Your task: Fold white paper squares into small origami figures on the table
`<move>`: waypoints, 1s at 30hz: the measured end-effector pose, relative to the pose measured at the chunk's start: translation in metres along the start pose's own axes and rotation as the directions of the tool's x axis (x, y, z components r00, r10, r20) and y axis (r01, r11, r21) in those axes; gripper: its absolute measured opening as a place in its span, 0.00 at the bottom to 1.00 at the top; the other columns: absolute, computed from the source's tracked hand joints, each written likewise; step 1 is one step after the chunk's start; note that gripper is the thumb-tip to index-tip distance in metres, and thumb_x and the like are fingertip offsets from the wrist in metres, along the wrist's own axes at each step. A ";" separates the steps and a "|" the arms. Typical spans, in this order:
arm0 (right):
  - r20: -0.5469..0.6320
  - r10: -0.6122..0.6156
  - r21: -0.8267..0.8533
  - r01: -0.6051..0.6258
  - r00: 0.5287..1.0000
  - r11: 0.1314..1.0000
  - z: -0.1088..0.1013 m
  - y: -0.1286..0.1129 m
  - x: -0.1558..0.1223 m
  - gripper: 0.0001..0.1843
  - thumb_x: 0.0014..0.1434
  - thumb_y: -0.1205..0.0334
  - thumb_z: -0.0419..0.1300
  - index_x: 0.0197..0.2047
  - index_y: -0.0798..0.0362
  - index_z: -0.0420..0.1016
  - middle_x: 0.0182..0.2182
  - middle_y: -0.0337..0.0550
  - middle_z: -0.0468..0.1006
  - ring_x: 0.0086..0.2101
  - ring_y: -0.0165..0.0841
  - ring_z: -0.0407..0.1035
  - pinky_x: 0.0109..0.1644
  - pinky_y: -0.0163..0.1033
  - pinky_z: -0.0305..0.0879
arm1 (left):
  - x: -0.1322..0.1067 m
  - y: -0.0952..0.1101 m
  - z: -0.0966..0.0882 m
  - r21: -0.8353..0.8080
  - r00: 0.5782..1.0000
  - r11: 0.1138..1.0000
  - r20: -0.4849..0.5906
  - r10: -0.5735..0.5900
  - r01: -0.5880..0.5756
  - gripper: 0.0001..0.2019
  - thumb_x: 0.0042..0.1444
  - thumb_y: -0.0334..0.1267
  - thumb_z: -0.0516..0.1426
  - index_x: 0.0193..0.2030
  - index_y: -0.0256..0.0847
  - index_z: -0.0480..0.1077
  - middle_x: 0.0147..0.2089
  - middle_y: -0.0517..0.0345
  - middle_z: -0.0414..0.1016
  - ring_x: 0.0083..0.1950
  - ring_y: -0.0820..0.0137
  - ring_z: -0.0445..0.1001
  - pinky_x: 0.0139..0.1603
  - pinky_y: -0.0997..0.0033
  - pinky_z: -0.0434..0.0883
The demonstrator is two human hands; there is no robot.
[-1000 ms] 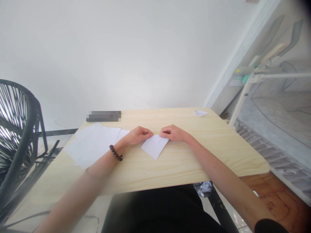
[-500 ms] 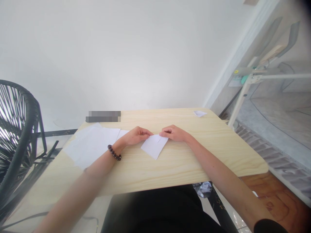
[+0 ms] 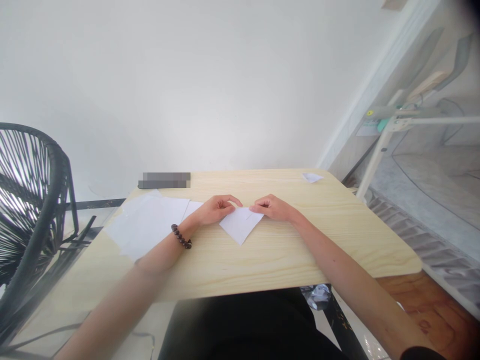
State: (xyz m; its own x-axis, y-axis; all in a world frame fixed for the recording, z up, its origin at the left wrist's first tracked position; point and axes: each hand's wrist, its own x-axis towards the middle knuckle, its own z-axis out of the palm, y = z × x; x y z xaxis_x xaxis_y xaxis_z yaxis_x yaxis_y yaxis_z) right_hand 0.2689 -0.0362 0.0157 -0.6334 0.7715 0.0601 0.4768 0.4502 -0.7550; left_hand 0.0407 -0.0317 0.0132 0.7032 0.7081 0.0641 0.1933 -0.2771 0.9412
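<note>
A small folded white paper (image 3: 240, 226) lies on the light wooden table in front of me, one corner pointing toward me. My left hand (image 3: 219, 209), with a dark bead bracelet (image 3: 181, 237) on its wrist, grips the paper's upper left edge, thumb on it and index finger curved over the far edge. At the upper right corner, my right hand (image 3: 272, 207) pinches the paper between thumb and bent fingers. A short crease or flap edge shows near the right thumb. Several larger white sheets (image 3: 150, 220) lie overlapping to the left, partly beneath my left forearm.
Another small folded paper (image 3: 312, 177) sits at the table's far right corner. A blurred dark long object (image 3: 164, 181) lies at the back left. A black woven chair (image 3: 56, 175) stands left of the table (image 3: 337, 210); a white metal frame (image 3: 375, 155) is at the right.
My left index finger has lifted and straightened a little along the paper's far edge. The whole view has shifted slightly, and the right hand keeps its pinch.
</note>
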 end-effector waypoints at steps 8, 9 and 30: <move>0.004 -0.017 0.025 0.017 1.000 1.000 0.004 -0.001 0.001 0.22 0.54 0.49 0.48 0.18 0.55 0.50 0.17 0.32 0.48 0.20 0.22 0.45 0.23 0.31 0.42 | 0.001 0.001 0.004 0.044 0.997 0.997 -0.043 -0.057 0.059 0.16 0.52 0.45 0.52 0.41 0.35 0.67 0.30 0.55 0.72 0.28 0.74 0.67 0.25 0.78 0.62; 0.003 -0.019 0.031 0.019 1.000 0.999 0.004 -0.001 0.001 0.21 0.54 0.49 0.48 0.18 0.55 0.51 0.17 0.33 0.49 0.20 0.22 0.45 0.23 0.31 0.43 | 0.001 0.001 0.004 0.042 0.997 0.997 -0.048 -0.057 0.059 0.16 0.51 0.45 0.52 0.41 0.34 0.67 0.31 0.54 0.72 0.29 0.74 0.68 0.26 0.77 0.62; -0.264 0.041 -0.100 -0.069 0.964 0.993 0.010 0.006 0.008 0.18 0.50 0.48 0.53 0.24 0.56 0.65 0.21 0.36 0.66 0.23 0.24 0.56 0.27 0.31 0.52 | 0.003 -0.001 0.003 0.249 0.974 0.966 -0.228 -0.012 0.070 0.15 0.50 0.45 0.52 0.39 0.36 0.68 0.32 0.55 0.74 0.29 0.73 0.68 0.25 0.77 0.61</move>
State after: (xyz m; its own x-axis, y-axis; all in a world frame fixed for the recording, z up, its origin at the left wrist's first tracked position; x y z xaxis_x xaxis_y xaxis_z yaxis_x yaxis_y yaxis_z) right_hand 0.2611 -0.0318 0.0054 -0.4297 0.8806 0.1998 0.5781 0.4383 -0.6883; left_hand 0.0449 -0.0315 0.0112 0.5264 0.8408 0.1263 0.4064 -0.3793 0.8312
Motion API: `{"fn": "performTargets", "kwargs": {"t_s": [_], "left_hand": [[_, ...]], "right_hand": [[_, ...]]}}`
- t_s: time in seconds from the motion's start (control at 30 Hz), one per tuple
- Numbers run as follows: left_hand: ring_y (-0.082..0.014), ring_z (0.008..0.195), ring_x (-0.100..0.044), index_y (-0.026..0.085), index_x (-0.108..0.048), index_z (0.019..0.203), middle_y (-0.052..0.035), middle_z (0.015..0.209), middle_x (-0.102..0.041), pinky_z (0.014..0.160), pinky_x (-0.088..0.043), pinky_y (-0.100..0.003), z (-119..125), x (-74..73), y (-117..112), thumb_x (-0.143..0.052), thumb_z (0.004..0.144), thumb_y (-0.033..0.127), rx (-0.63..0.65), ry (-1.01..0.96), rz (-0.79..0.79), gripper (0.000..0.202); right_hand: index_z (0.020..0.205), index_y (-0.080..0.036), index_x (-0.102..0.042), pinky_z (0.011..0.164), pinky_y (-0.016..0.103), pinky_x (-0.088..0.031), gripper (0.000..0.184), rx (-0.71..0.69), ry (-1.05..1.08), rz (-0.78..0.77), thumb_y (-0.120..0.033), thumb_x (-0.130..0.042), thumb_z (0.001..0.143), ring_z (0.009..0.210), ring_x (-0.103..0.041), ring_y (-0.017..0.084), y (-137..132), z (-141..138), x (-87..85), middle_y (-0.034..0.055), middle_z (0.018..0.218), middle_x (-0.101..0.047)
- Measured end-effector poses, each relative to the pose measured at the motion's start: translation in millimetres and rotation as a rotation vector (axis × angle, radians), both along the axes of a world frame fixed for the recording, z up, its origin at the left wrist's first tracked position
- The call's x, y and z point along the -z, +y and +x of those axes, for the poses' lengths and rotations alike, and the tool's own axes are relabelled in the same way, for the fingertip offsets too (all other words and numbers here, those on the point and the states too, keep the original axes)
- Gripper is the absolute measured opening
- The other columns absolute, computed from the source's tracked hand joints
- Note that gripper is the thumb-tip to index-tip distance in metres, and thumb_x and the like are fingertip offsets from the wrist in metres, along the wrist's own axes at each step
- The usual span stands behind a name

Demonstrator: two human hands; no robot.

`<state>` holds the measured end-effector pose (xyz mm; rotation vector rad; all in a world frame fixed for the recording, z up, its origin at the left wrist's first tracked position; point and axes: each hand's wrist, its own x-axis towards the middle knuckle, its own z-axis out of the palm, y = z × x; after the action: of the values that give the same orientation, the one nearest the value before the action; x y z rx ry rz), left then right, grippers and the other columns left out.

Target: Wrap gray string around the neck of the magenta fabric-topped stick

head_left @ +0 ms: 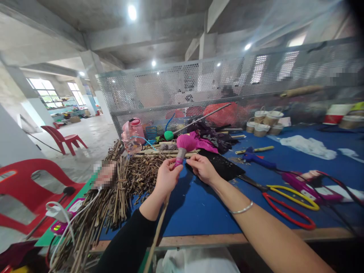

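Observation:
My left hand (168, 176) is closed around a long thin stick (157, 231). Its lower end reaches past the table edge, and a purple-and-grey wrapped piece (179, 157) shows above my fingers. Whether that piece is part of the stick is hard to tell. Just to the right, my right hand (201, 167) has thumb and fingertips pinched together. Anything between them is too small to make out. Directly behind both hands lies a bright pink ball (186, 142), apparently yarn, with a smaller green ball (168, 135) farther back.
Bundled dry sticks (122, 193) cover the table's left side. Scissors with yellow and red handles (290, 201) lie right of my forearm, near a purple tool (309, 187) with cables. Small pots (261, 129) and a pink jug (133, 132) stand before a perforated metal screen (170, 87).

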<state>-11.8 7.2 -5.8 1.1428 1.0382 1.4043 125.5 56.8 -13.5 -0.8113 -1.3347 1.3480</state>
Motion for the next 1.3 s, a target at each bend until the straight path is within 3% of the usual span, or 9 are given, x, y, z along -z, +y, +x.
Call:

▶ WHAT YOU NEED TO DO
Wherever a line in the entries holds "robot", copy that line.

▶ RESPONSE AREA
The demonstrator is two human hands; there is no robot.
Demonstrator: two human hands; no robot.

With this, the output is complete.